There are a lot of musts; but these get the most action at our house!


----------



## Furbabies mom (Jul 25, 2011)

1.X pen interviews, repair men, cleaning the floor, they have to be contained sometimes! 

2. Fenced in yard. I garden a lot, and they can be out with me running and playing

3. bio groom, spa lavish and a good shampoo and conditioner


----------



## Maglily (Feb 3, 2009)

Poopie bags!
leash and harness, coats
fenced yard too


----------



## Leila'sMommy (Oct 20, 2012)

1. Madan brush
2. Mustache comb
3. Spa Lavish
4. Bully sticks
5. Car seat
6. Crate
7. Play yard

I'm sure I could name more, lol. 


Sent from my iPhone using Petguide.com Free App


----------



## TLR (Nov 13, 2011)

1. CC brush (wooden pin).
2. Grooming table and dryer arm
3. Soft sided crate
4. Car seat


----------



## Canada (Jun 4, 2009)

1) Step-In Harness
2) Hands Free Leash
3) Baby Wash Cloths
4) Madan Brush
5) Toys
6) Chew Toys including Deer Antlers
7) UgoDog & Nature's Miracle
8) MY CAMERA phone!!


----------



## eiksaa (Jun 8, 2012)

1. Bully sticks (or all **** breaks lose on everything Gustave can reach)
2. Nice snag free rubber bands for top-knot (or it's, "Has anyone seen my eyes" time)
3. Fundle sling bag


----------



## .13124 (Jun 1, 2012)

1. Bully sticks!! 

2. Bio Groom and Spa lavish (I use bio groom every day and spa lavish once a week during bath time)

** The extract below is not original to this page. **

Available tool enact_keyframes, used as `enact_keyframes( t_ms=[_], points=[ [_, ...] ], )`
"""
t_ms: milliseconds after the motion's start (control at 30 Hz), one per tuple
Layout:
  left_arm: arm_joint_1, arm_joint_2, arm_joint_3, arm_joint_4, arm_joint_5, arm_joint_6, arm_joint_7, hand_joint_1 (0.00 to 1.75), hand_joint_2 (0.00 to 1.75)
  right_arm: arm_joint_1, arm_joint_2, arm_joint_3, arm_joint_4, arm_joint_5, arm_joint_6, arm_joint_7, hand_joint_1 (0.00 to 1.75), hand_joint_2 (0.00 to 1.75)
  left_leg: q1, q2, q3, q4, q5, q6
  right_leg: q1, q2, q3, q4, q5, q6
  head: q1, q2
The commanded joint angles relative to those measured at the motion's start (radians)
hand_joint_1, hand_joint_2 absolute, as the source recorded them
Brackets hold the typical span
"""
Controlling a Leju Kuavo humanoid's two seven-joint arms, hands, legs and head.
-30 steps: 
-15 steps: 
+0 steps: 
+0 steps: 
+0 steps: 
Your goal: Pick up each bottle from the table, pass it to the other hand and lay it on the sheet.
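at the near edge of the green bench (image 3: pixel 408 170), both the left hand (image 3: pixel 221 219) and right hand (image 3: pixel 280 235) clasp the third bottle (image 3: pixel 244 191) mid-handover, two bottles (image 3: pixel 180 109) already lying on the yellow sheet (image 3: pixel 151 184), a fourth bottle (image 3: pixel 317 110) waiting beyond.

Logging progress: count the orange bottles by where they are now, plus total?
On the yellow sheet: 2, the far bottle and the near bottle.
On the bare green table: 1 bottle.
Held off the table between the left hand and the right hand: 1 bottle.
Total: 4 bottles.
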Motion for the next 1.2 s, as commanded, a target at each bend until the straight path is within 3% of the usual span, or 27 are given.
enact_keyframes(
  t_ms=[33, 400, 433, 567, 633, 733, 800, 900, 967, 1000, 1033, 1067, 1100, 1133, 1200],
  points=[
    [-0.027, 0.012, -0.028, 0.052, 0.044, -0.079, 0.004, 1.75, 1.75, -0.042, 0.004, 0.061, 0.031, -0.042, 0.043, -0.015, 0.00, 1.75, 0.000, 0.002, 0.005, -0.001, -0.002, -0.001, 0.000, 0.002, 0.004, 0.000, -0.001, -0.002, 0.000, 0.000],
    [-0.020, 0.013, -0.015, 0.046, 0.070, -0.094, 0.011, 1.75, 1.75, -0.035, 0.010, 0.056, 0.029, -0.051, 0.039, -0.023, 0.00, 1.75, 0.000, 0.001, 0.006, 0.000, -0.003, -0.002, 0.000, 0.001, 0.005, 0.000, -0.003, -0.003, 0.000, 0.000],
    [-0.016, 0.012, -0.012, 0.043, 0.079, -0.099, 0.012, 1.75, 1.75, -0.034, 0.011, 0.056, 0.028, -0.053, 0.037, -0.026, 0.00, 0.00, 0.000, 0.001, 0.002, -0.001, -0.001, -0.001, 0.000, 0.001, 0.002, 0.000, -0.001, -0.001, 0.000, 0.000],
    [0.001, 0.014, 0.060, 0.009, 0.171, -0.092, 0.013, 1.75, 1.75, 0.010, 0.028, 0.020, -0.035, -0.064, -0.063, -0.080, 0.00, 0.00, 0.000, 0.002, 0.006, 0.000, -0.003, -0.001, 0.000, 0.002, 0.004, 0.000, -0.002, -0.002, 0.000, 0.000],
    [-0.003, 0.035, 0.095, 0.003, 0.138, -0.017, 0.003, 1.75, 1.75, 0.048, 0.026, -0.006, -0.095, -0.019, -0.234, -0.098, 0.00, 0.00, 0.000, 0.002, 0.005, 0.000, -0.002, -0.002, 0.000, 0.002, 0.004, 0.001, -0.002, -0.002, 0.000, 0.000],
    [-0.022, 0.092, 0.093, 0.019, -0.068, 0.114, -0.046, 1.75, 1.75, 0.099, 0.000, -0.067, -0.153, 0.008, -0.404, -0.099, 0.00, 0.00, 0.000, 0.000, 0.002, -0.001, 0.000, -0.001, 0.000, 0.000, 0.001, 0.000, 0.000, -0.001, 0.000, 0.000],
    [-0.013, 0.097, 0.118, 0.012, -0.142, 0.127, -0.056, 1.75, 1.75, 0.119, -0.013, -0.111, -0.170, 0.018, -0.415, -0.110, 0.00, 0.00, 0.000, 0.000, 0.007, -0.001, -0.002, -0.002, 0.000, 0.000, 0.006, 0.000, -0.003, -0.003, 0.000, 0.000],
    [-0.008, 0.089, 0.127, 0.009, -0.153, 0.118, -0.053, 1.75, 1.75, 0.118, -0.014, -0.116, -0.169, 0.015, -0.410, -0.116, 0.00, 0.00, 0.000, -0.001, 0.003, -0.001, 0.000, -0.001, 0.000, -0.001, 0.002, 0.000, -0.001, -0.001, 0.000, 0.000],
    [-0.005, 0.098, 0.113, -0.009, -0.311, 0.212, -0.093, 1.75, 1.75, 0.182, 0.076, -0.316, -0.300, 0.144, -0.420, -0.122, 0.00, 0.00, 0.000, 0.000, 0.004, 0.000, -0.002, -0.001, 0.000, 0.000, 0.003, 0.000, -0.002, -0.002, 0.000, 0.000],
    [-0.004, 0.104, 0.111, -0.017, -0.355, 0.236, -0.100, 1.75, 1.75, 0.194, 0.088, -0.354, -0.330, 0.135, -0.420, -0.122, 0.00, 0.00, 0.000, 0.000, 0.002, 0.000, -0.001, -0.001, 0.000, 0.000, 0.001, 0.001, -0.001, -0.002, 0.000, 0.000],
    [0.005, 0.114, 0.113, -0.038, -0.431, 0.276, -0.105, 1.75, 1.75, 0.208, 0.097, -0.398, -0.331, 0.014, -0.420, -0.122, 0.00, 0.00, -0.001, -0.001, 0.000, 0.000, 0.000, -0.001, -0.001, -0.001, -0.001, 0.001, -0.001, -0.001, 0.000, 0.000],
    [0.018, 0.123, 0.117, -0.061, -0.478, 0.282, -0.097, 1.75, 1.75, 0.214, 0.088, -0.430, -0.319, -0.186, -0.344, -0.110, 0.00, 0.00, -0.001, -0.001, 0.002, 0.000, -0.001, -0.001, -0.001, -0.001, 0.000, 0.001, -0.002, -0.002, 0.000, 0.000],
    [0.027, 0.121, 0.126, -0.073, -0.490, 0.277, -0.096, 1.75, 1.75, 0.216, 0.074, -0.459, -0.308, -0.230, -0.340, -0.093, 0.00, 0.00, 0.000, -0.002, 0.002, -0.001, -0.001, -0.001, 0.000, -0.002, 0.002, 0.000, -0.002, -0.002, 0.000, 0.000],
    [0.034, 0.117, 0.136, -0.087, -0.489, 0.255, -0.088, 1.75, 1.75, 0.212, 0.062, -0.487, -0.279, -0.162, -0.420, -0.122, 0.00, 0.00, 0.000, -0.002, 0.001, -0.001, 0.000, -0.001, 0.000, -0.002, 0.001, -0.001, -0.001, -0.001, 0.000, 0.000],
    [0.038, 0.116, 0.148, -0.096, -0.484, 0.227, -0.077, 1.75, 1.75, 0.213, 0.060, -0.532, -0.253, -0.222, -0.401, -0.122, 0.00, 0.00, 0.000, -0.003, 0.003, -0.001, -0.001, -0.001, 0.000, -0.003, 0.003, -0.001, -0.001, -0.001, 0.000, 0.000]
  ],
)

3. Curly Kinky knot today! For all her tangled and matts. 


Sent from my iPhone using Petguide.com Free App


----------



## Lynzodolly (Sep 15, 2012)

Pee pads , baby shampoo, dry ham bones  ..x


----------



## Daisy's Mommie (Sep 24, 2012)

*Must have*

1. Puppy Cookies
2. Mommie's Lap
3. Daddy's Lap
4. Blankie
5. POTTY PADS
6. Full Tummy


----------



## AshleyAndSophiePup (Aug 24, 2012)

eiksaa said:


> 1. Bully sticks (or all **** breaks lose on everything Gustave can reach)


I'm with ya. If that bully stick isn't somewhere in reach, everything is fair game.


Sent from my iPhone using Petguide.com Free App


----------



## Lynzodolly (Sep 15, 2012)

Ewww wht are these bully sticks guys ? Is it just American thing ? Xx


----------



## Furbabies mom (Jul 25, 2011)

http://www.google.com/url?sa=t&rct=...IqVmnj9dhAjWPNCbIdTEA&bvm=bv.1355325884,d.eWU

You can buy these at pet stores or on line . All of mine love them!


----------



## Lynzodolly (Sep 15, 2012)

Ooooh right I'm gonna get Albert some !! He loves anything stinky !!! Deborah I picked up some cute things today for your babies  xx


----------



## Lacie's Mom (Oct 11, 2006)

1. CC Comb
2. Madan Brush
3. Car Booster Seat


----------